Reproduce the first line of the entries that follow and each later line, word for word, ending with the one containing "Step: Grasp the".
--- Excerpted data Enclosed Below ---
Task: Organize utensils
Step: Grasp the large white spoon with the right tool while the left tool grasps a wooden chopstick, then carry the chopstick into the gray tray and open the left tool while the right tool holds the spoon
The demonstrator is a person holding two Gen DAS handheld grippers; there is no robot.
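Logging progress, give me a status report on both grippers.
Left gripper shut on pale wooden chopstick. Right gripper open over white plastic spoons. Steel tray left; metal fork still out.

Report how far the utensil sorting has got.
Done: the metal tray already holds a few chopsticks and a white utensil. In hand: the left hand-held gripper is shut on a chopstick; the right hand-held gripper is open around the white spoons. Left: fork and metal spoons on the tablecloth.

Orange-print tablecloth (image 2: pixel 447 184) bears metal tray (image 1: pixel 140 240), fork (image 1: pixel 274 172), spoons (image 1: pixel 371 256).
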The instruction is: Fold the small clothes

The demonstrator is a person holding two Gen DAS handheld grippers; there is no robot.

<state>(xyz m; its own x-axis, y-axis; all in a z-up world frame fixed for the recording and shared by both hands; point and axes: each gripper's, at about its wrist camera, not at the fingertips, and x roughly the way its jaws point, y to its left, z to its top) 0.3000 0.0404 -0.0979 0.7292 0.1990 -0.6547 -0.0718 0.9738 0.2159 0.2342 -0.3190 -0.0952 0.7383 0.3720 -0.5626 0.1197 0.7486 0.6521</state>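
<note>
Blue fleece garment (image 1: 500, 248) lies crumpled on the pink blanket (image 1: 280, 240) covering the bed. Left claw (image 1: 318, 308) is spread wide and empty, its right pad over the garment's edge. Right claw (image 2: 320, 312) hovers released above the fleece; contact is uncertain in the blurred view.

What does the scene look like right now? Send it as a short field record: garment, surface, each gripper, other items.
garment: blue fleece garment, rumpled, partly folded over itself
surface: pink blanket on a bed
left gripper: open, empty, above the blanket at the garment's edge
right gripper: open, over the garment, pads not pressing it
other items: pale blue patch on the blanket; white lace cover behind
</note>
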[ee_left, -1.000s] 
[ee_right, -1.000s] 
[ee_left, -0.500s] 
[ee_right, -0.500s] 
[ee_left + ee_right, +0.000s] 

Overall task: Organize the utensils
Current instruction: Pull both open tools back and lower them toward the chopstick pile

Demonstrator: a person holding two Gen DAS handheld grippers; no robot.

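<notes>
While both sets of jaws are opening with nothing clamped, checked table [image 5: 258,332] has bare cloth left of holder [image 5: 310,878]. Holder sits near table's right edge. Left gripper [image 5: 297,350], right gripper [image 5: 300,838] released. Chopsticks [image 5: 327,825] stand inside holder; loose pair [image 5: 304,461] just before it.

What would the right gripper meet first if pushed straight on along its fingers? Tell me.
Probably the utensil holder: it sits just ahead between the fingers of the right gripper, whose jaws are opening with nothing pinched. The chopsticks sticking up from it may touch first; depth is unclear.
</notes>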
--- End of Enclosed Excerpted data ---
• Answer:
Task: Organize utensils
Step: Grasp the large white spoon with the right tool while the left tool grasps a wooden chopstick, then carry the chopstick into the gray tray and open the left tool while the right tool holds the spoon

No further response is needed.